Descripción de UNA MUJERCITA 2s452v
Esta mujer odia mi existencia pero no hace nada para ignorarlo, ¿por qué la irrito tanto? 216c6y
Este contenido se genera a partir de la locución del audio por lo que puede contener errores.
Una mujercita.
Franz Kafka.
Una mujercita.
Es toda una mujercita, aunque muy delgada.
Suele además usar un corsé ajustado.
La veo siempre con el mismo vestido gris amarillento.
Algo así como el color de la madera.
Adornado discretamente con borlas en forma de botón de igual color.
Siempre sale sin sombrero.
El rubio cabello opaco y lacio es ordenado pero también muy suelto.
Aunque está encorsetada se mueve con agilidad y a veces exagera esa facilidad de movimiento.
Le gusta llevarse las manos a la cintura y girar el torso hacia uno u otro lado con asombrosa rapidez.
Apenas puedo dar una ligera idea de la impresión que me causa su mano.
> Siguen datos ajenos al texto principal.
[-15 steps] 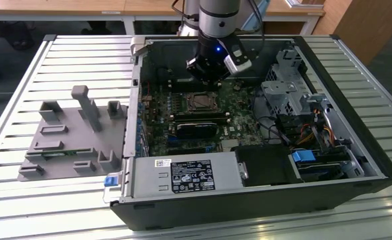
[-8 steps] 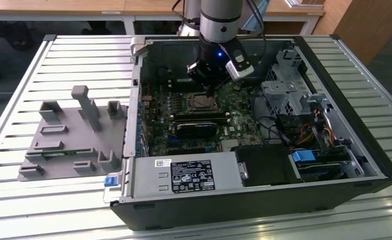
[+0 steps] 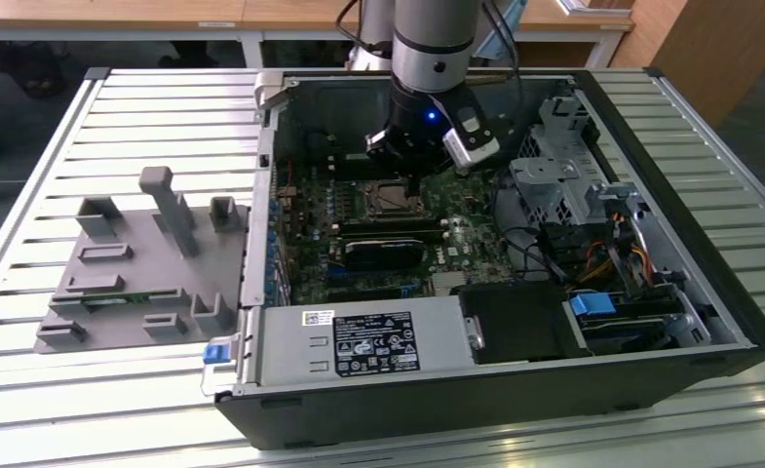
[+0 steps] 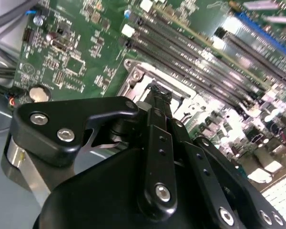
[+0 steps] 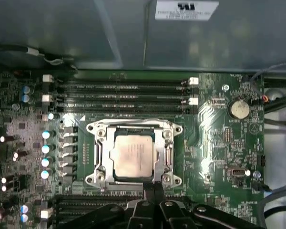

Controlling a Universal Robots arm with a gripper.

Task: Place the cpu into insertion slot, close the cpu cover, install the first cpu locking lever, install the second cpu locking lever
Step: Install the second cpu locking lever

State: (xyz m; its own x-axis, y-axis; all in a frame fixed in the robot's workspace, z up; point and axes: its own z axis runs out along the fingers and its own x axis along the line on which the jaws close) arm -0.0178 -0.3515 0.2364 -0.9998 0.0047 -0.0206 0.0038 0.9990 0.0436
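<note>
The cpu (image 5: 133, 157), a pale silver-beige square, lies flat in the insertion slot (image 5: 174, 129) on the green motherboard. The cpu cover (image 5: 103, 157), a thin silver frame, lies down around the chip, which shows through its cut-out. Thin lever rods run along the frame's edges; I cannot tell whether they are latched. My gripper (image 5: 153, 187) is at one edge of the socket with its black fingers drawn together and nothing visible between them. Its tip (image 4: 159, 94) hangs just above the socket's silver rim (image 4: 133, 78). In the exterior view the gripper (image 3: 415, 166) is low inside the case, over the socket (image 3: 389, 198).
Long black memory slots (image 5: 124, 90) run beside the socket, and a coin battery (image 5: 239, 109) sits nearby. A black card (image 3: 382, 255), the power supply (image 3: 356, 343), the drive cage (image 3: 557, 185) and cables crowd the case. A grey fixture (image 3: 135, 263) stands on the slatted table.
</note>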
Si digo que jamás he visto una cuyos dedos estén tan agudamente diferenciados entre sí como la suya.
Sin embargo no presenta ninguna peculiaridad anatómica.
Es completamente normal.
Ahora bien.
Esta mujercita está muy descontenta conmigo.
Siempre tiene algo que objetarme.
Siempre cometo toda clase de injusticias con ella. Cada paso mío la irrita.
Si la vida pudiera cortarse en trozos infinitesimales y cada pedacito pudiera ser juzgado.
Estoy seguro de que cada partícula de mi vida sería para ella motivo de disgusto.
A menudo he pensado en eso.
¿Por qué la irrito tanto? Podría ser que todo en mí ofendiera su sentido de la belleza, su idea de la justicia, sus costumbres, sus tradiciones, sus esperanzas.
Hay naturalezas humanas muy incompatibles, pero ¿por qué se preocupa tanto por eso? No hay en verdad ninguna relación entre nosotros que la obligue a soportarme.
Debería decidirse a considerarme un perfecto desconocido, lo que en realidad soy, teniendo en cuenta que semejante decisión no me molestaría.
Más bien, se la agradecería mucho. Solo debería decidirse a olvidar mi existencia, una existencia que nunca quise obligarla a soportar y jamás querré.
Y evidentemente, todos sus tormentos terminarían.
Hago total abstracción de mis sentimientos, y no tengo en cuenta que su actitud también es para mí naturalmente muy dolorosa.
Y no lo tengo en cuenta porque reconozco perfectamente que mis molestias no son nada al lado de sus sufrimientos.
De todos modos, siempre he sabido que esos sufrimientos no son causados por el afecto.
No le interesa en absoluto mejorarme.
Y además, todo lo que en mí le desagrada es justamente lo que menos puede impedirme mejorar.
Pero tampoco le importa que yo progrese. Solamente le importan sus intereses personales que consisten en vengar séveros sufrimientos que le provoco, e impedir los sufrimientos con que pueda volver a amenazarla.
Ya una vez intenté indicarle la mejor manera de poner fin a este resentimiento perpetuo, pero sólo logré suscitar en ella tal arrebato de furor que nunca más repetiré esa tentativa.
Además, esto representa para mí, si así puedo decirlo, cierta responsabilidad.
Porque, por menos intimidad que haya entre la mujercita y yo, y por más evidente que sea que la única relación existente es la irritación que le produzco, o más bien, la irritación que ella permite que yo le produzca, no por eso puedo sentirme indiferente ante los visibles perjuicios físicos que le produce.
De vez en cuando, y estos últimos tiempos más a menudo, me llegan informes de que esa mañana amaneció pálida, insomni, con dolor de cabeza y casi incapacitada para el trabajo.
Esto hace que sus familiares se pregunten perplejos cuál será el origen de esos estados, y hasta ahora no lo han descubierto.
Sólo yo lo sé. Es la antigua y siempre renovada irritación.
Claro que no comparto totalmente las preocupaciones de sus familiares.
Ella es fuerte y resistente.
Quien puede enojarse hasta ese punto puede con seguridad también pasar por alto las consecuencias de su enojo. Hasta tengo la sospecha de que ella, por lo menos, a veces, simula sufrimientos para dirigir hacia mí la sospecha de la gente.
Es demasiado orgullosa para decir abiertamente cómo sufre por culpa de mi simple existencia.
Recurrir a los demás contra mí le parecería rebajarse a sí misma.
Sólo la repugnancia, una incesante repugnancia que no deja de impelerla, consigue que se ocupe de mí.
Discutir abiertamente algo tan impuro le parecería demasiada vergüenza.
Pero también es demasiado para ella callar constantemente algo que la oprime sin cesar.
Por eso prefiere, con astucia femenina, un término medio, callar y sólo decir.